For me, part of the fun of travel is the anticipation. That includes reading the information from the tour company, Googling the places we’ll be visiting, seeing what people on Trip Advisor have to say about the hotel where we’ll be staying. As mentioned in a previous post, I also like to Google things like “Antarctica photography tips” or “best places to photograph in Buenos Aires” to get some ideas. I’m sure I spend more time dreaming about the trip in advance than I do actually being on the trip. But that’s OK—anticipating the trip is part of the experience.
Lately I’ve also been using Google’s “My Maps” feature to create a custom map for each new trip. You can do a search for the airport you’ll be flying into, the hotel where you’ll be staying, and the sites you’ll be seeing, and plug each of them into your map.
Why would anyone want to do this?, you might be thinking. Well, maybe you’re nerdy like me and you just like doing this sort of thing. (My spices are also organized in alphabetic order.) (Not that I ever cook.) But it also helps you figure out which things are within walking distance of the hotel and which things will require a cab ride. And it just gets you a little more conversant with the city. I once spent several days on my own in Venice, and I had spent so much time playing with my custom map of Venice in advance that the city felt really familiar and comfortable to me by the time I got there.

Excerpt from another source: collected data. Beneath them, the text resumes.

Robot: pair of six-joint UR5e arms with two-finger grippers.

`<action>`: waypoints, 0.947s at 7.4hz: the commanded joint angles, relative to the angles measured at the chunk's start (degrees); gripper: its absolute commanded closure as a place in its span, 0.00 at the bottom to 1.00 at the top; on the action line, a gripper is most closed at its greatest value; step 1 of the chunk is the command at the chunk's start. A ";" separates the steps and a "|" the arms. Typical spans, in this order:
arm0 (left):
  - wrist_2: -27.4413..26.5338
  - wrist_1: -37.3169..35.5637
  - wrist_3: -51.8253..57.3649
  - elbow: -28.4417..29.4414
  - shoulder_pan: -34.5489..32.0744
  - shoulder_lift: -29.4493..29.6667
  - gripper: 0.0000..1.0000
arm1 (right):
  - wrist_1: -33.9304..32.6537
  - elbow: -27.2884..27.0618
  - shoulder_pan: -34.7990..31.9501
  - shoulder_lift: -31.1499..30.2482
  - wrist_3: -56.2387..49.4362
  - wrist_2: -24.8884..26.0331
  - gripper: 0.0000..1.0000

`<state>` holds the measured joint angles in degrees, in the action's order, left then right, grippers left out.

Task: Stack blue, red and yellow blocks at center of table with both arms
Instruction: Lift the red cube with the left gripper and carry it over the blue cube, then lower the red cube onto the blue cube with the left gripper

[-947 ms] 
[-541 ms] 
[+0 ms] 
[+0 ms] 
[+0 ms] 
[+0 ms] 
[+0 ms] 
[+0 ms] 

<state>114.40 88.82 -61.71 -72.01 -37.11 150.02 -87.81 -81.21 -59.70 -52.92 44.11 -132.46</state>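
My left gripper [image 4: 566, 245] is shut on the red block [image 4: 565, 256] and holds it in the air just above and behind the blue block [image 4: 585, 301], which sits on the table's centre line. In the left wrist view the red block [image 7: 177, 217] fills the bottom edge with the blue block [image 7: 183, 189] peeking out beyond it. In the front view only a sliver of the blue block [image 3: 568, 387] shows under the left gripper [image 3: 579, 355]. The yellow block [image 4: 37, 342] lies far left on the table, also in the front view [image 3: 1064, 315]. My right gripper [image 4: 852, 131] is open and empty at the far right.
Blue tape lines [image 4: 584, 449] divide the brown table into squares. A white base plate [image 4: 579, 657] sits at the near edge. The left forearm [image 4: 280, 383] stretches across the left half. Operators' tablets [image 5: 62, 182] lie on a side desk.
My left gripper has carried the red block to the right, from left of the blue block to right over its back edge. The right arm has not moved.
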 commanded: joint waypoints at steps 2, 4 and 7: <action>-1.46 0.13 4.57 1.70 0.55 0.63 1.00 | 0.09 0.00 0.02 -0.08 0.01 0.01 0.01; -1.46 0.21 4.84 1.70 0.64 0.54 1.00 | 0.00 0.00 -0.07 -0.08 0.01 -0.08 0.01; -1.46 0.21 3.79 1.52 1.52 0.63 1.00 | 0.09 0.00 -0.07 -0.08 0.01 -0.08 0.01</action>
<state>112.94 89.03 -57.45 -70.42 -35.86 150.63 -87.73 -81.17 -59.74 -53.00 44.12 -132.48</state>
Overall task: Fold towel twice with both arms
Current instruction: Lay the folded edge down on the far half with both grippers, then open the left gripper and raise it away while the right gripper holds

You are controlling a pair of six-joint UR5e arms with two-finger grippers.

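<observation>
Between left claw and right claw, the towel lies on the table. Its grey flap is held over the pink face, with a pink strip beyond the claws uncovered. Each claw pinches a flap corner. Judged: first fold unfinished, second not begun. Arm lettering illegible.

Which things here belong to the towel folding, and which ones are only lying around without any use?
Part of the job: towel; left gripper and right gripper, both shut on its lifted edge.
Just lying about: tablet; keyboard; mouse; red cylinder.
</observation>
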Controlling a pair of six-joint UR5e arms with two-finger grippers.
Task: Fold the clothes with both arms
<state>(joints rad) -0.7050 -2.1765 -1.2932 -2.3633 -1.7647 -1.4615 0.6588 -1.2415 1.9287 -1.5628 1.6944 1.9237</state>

The image above is a screen grab of the map I’ve started for the Alumni Association’s “Expedition to Antarctica” that I’ll be hosting in January. You’re welcome to look at my map; click here to view it. (If, again, you’re thinking, Why would I want to look at a map of someone else’s trip?, no one would blame you. It’s a perfectly normal reaction.)
In Google Maps you can click on any of the pins to see what it’s about. And, of course, you can zoom in on your map to see more detail. Below, for example, is a screen grab of the zoomed-in section of my map showing downtown Buenos Aires, where we start our Antarctic trip:
You can see that I’ve put pins in some key locations—the red one with the bed icon is our hotel, the green one is an ecological reserve that looks like it might be worth a visit, and many of the blue ones are stops on our city tour. Recoleta, at the top, is the famed cemetery where Eva Perón is buried, a definite stop on our group tour. The two blue pins on the extreme left mark the boundaries of Buenos Aires’ “yarn district.” Shane Shanks, a buddy of mine from the alumni-magazine world, knows how much I love knitting and told me that Buenos Aires has an entire area devoted to yarn shops. If I have some free time, a pilgrimage there is most definitely in order.
As for the Antarctica part, first of all, if you look at the image at the top of this page—the screen grab of the custom map I made—you’ll notice that we never get very far into Antarctica. We’ll spend most of our time exploring some islands off the coast of the Antarctic peninsula, and I think we only set foot on the peninsula—the actual continent—once or twice. Someone once said that it’s a little like visiting the Florida Keys and saying you’ve been to the United States.
Below is another screen grab of a zoomed-in section of my map…
…which I’ve included in order to show you that Google’s “My Maps” allows you to plug in a little detail about the spots where you’ve put a pin.
I’ve found “My Maps” to be most helpful in advance of a trip, and a little less helpful once you get there, unless you’ve got a laptop with you. The user interface doesn’t lend itself to an iPhone or iPad—it’s possible to view the maps on those devices, but it’s cramped and unsatisfying—and, for whatever reason, Google still hasn’t released a “My Maps” app for the iPhone. There does appear to be an app for the Android, though.